Task details = Each line below should be written out exactly, with none skipped.

* * * *

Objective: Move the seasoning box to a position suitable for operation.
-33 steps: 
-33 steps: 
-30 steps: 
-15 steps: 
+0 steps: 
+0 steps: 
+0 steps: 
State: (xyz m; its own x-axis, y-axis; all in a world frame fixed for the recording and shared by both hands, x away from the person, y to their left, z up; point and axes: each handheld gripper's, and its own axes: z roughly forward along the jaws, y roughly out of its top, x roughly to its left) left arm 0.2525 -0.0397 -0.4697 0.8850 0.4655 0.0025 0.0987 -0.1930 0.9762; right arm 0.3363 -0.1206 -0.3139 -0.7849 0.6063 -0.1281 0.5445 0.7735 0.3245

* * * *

Exercise solution =
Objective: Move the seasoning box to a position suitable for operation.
-33 steps: 
-33 steps: 
-30 steps: 
-15 steps: 
+0 steps: 
+0 steps: 
+0 steps: 
State: (xyz m; its own x-axis, y-axis; all in a world frame fixed for the recording and shared by both hands, x away from the person, y to their left, z up; point and axes: each handheld gripper's, and its own axes: z roughly forward along the jaws, y roughly out of its top, x roughly to its left) left arm 0.2525 -0.0397 -0.4697 0.8850 0.4655 0.0025 0.0987 -0.1930 0.9762; right arm 0.3363 -0.1206 -0.3139 -0.7849 0.6063 -0.1281 0.5445 0.7735 0.3245

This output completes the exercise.